Unfortunately, the public knows almost nothing about these individuals and what guides their decision-making.

The secrecy has allowed prosecutors to escape most of the criminal justice reforms enacted in recent years—and that should concern all of us.

Prosecutors’ actions explain much of the explosion in our nation’s prison population, meaning reformers have missed a crucial component of reining in mass incarceration. Reforms that change prosecutorial behavior are a crucial next step, and for that reason it’s crucial for the public to peer inside the “black box” of prosecutor offices.J

The “standard story” of mass incarceration in the United States is that the drug war and long mandatory-minimum sentences are largely responsible for America’s notoriety as the world leader in incarceration.

Criminal justice professor John Pfaff questions this popular narrative in his book, “Locked In.”

While the drug war and long sentences have certainly had devastating consequences, these factors explain only a small piece of our incarceration boom.

Instead, Pfaff points to the daily charging decisions of prosecutors as the primary drivers of mass incarceration.

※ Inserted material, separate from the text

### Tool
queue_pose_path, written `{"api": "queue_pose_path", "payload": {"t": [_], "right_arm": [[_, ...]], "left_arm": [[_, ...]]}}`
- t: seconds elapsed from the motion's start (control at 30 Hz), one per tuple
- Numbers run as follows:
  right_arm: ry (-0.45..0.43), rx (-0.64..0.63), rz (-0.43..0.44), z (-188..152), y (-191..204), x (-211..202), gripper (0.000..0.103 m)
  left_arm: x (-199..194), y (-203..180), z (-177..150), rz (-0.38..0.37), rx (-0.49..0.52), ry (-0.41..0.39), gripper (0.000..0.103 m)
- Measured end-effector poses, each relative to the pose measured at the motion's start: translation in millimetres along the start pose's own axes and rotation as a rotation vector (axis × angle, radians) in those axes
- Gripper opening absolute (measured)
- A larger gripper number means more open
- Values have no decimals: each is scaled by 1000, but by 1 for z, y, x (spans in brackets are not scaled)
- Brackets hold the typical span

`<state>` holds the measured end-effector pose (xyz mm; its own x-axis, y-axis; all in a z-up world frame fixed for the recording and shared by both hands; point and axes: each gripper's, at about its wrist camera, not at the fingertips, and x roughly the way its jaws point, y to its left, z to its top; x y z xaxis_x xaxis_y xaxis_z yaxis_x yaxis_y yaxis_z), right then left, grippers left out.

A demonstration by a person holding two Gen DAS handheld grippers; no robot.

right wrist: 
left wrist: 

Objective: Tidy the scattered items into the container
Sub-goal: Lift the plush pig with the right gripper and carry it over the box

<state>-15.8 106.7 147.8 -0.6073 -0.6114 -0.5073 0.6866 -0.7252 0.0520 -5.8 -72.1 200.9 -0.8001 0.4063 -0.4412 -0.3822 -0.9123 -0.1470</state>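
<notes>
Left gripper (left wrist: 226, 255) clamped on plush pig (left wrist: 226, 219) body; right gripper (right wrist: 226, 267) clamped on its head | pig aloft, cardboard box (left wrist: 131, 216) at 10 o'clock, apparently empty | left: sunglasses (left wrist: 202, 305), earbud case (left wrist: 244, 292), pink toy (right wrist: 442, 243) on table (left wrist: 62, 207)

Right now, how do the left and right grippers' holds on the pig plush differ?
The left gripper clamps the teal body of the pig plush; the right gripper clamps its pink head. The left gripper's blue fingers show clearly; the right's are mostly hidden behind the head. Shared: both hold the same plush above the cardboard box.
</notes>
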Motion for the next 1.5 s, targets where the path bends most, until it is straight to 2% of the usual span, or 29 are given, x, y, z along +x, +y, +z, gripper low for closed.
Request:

His research shows that even as violent crime, and arrests for violent crime, declined, the number of felony cases filed in state courts substantially increased.

In other words, we’re simply admitting too many people to prison in the first place.

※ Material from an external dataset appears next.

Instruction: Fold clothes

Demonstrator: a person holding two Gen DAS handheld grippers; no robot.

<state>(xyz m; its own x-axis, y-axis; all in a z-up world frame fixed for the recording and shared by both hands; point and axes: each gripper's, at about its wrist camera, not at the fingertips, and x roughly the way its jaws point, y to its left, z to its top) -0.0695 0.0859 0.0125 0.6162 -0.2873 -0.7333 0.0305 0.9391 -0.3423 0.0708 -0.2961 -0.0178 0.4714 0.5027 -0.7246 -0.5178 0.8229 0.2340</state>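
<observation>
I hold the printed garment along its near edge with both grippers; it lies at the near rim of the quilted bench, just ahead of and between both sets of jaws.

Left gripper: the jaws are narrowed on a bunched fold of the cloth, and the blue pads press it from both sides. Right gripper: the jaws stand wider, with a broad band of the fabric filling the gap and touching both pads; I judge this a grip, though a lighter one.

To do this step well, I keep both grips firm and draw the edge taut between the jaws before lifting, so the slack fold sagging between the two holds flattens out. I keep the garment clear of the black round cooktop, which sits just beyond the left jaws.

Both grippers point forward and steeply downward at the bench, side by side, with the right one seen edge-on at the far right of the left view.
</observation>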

We also admit too many people to local jails, where low-level offenders serve time and un-convicted, pre-trial detainees languish awaiting case disposition. Last year, the number of individuals who churned through local jails stood at an astonishing nine million.

So why have we overlooked the role that prosecutors play in mass incarceration for so long?

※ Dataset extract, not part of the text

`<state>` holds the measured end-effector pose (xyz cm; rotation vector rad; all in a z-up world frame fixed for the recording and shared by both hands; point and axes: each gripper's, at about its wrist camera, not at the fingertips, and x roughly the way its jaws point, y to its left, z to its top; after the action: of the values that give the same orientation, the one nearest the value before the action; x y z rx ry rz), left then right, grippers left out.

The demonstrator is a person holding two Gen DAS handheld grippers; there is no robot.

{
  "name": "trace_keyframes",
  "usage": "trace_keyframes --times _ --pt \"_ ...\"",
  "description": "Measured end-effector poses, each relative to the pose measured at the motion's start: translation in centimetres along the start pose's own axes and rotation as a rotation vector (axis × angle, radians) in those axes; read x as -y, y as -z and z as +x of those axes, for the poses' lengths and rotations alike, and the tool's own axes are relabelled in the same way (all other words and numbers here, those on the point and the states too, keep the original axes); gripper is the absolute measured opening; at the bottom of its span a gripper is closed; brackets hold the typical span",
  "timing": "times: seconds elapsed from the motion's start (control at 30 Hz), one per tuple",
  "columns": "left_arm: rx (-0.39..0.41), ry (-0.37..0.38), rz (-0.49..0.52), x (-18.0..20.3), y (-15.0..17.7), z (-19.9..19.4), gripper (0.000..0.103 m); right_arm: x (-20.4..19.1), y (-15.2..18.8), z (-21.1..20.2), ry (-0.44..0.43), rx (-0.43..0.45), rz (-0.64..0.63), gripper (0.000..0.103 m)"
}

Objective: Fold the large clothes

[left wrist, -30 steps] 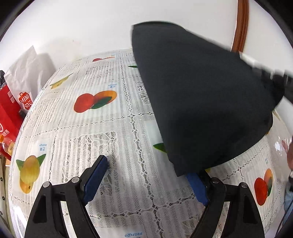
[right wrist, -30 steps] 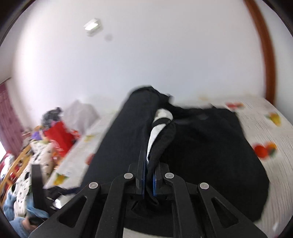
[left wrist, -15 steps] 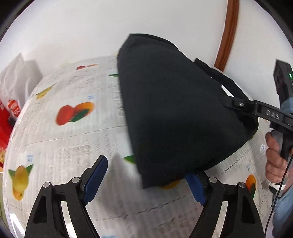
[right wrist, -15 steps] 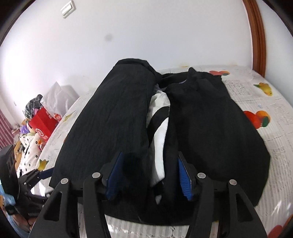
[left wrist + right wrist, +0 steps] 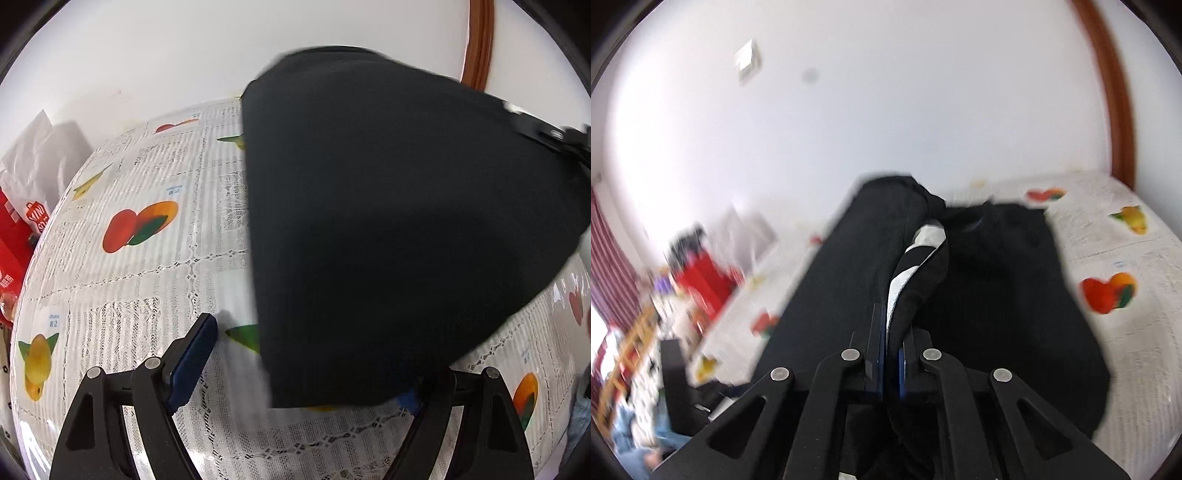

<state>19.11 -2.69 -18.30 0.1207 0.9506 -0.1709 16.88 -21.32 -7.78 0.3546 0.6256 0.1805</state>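
The right claw (image 5: 892, 354) is clenched on the black garment (image 5: 979, 295), its two blue pads pressed close with a fold of dark cloth and a strip of white lining pinched between them. Ahead of this claw the garment runs forward in two long dark folds, one on each side of the white strip, and spreads over the tablecloth (image 5: 1126, 258) toward the white wall. To its right lies bare cloth printed with fruit; to its left, blurred, sit a red bag (image 5: 701, 273) and other clutter beyond the table edge.

The left claw (image 5: 299, 373) is released, fingers spread wide. Its left blue pad stands clear above the fruit-printed tablecloth (image 5: 129, 280). Its right pad is mostly hidden under the lower edge of the garment (image 5: 399, 221), which hangs as a broad dark sheet ahead and to the right of this claw. Off to its far left a red bag (image 5: 22, 229) and a white bag (image 5: 33, 158) stand by the wall.
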Motion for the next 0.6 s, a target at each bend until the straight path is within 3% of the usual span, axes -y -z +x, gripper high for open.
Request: trace_keyframes --times 0.1,0.2,0.27,0.4,0.43,0.57,0.6 --pt "0.002 -0.003 0.0 0.1 -0.2 0.4 0.084 1.8 0.8 -1.0 0.076 0.0 0.003 0.005" --pt "0.003 -0.003 0.005 0.0 -0.2 0.3 0.084 4.0 2.3 0.7 0.135 -0.094 0.057 0.007" --pt "-0.002 0.016 0.001 0.0 -0.2 0.2 0.08 4.6 2.9 1.3 0.156 -0.123 0.069 0.017" --pt "0.046 0.06 0.025 0.6 -0.4 -0.8 0.08 4.4 2.8 1.6 0.138 -0.131 0.062 0.049" --pt "0.051 0.069 0.035 1.1 -0.6 -0.8 0.08 4.2 2.6 1.9 0.135 -0.133 0.058 0.051" --pt "0.006 0.044 0.048 2.6 -1.1 0.5 0.08 3.6 2.3 3.9 0.169 -0.168 0.023 0.047" --pt "0.001 0.037 0.046 2.7 -1.1 0.8 0.08 3.4 2.3 4.2 0.173 -0.173 0.013 0.035"
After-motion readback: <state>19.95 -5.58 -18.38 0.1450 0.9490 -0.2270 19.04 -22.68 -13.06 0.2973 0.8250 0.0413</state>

Pfaff suggests that this is in part due to lack of data. Although available research allows us to identify prosecutorial behavior as an important driver of incarceration rates, as Pfaff notes, “We have almost no information whatsoever on what prosecutors do or how (or why) they do it.”

Given this reality, we should celebrate any transparency that prosecutors offer.

As a promising example, prosecutor offices in Jacksonville, Tampa, Milwaukee and Chicago recently participated in a groundbreaking study produced at Florida International University (FIU). The researchers surveyed line prosecutors in these offices to elicit their attitudes and priorities related to their duties. The project is one of the first to open the black box of prosecutorial behavior so that policymakers and reformer prosecutors can effectively lower jail and prison populations.

Prosecutors are not accustomed to this level of transparency, and we can expect some pushback and even negative coverage of the information that emerges.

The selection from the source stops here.